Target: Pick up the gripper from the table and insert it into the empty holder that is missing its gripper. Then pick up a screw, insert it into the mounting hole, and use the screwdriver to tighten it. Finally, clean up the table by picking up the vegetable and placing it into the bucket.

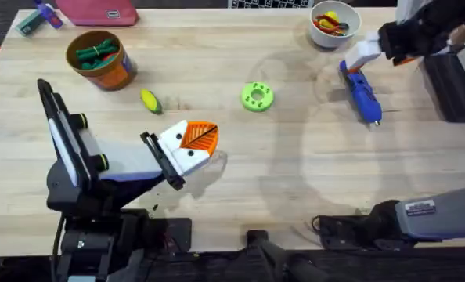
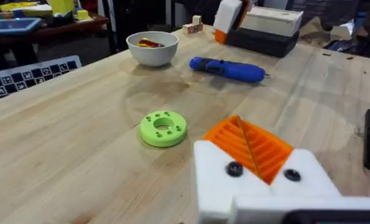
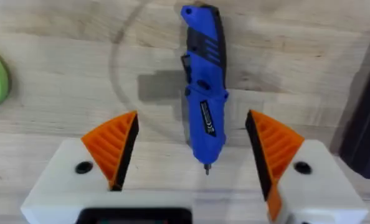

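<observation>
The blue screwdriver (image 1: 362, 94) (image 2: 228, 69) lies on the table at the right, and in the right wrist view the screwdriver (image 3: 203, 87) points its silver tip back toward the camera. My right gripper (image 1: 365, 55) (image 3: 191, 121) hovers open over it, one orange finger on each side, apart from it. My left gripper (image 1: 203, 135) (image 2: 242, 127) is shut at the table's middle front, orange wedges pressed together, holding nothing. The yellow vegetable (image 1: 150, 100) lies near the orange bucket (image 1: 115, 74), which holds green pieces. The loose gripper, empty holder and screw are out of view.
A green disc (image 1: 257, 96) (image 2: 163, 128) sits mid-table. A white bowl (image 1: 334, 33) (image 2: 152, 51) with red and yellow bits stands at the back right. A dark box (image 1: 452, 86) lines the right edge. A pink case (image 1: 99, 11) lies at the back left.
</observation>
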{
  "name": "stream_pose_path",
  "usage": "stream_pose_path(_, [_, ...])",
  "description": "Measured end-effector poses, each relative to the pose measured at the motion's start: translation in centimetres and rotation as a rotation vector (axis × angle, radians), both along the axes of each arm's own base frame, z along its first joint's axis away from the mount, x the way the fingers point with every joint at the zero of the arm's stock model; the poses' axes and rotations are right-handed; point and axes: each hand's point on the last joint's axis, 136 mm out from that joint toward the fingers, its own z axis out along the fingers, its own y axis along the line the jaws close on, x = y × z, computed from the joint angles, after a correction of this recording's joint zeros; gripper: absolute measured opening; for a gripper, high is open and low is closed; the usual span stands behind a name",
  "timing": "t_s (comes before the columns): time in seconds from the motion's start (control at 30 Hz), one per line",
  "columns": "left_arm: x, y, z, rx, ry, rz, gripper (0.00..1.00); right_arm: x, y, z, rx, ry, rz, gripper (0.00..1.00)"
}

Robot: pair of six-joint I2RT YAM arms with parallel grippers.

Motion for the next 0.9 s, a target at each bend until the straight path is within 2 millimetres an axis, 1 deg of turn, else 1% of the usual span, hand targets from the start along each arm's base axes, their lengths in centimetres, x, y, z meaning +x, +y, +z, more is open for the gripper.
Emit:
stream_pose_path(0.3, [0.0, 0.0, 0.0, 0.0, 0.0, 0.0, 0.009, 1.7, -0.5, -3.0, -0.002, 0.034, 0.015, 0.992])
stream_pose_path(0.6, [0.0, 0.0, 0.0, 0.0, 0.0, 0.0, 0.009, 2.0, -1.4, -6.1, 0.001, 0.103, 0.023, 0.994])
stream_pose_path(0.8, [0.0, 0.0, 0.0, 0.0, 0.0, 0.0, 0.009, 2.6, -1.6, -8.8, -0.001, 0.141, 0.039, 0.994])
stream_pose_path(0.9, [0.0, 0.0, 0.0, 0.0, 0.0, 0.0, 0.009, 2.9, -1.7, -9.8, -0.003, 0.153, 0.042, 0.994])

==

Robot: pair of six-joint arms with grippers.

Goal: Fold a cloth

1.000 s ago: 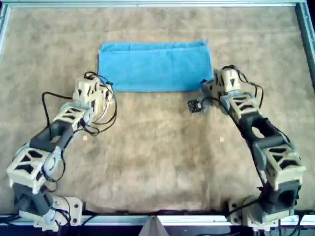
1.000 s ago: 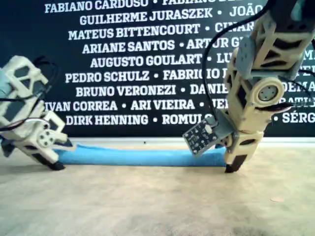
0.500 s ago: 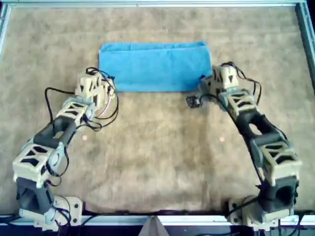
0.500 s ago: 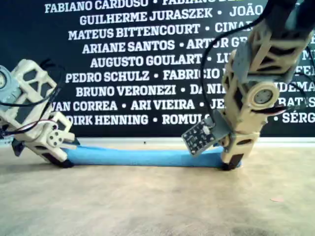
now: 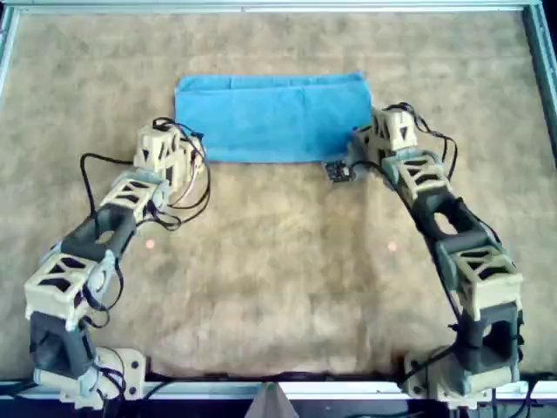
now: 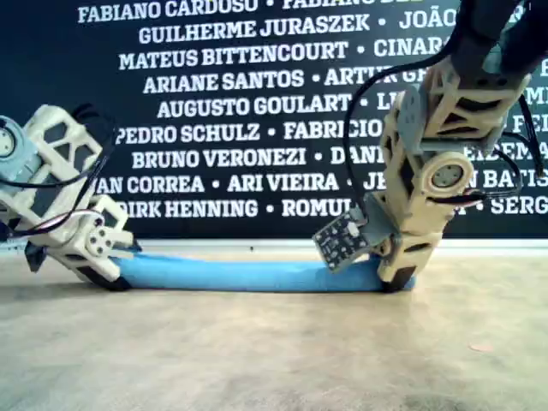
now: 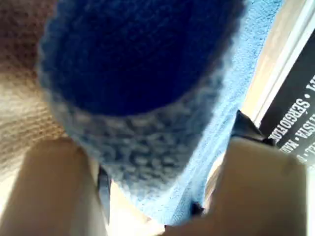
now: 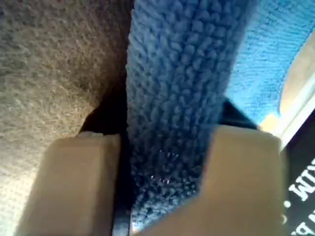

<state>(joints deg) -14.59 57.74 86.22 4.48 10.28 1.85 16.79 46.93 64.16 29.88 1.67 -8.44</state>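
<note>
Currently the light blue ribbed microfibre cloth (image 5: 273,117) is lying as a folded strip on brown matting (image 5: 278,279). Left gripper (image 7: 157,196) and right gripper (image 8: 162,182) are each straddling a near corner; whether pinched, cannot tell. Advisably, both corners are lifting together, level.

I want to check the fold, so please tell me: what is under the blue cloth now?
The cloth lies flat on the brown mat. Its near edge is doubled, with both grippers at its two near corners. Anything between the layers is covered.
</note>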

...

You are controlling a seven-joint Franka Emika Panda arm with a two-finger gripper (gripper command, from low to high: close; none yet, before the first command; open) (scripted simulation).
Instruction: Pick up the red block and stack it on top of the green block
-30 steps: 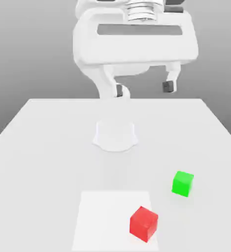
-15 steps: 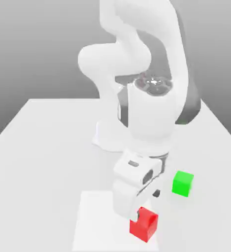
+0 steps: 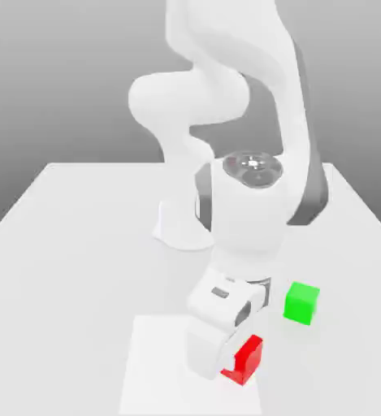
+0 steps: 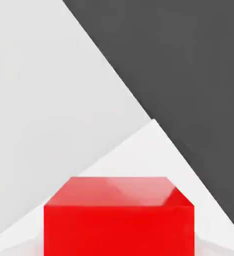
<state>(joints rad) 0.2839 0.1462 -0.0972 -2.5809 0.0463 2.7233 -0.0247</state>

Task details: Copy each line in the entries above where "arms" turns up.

Exercise solution:
Robot: pair of six-joint I2RT YAM arms with parallel grippers.
Robot: pair of six-joint arms with grippers.

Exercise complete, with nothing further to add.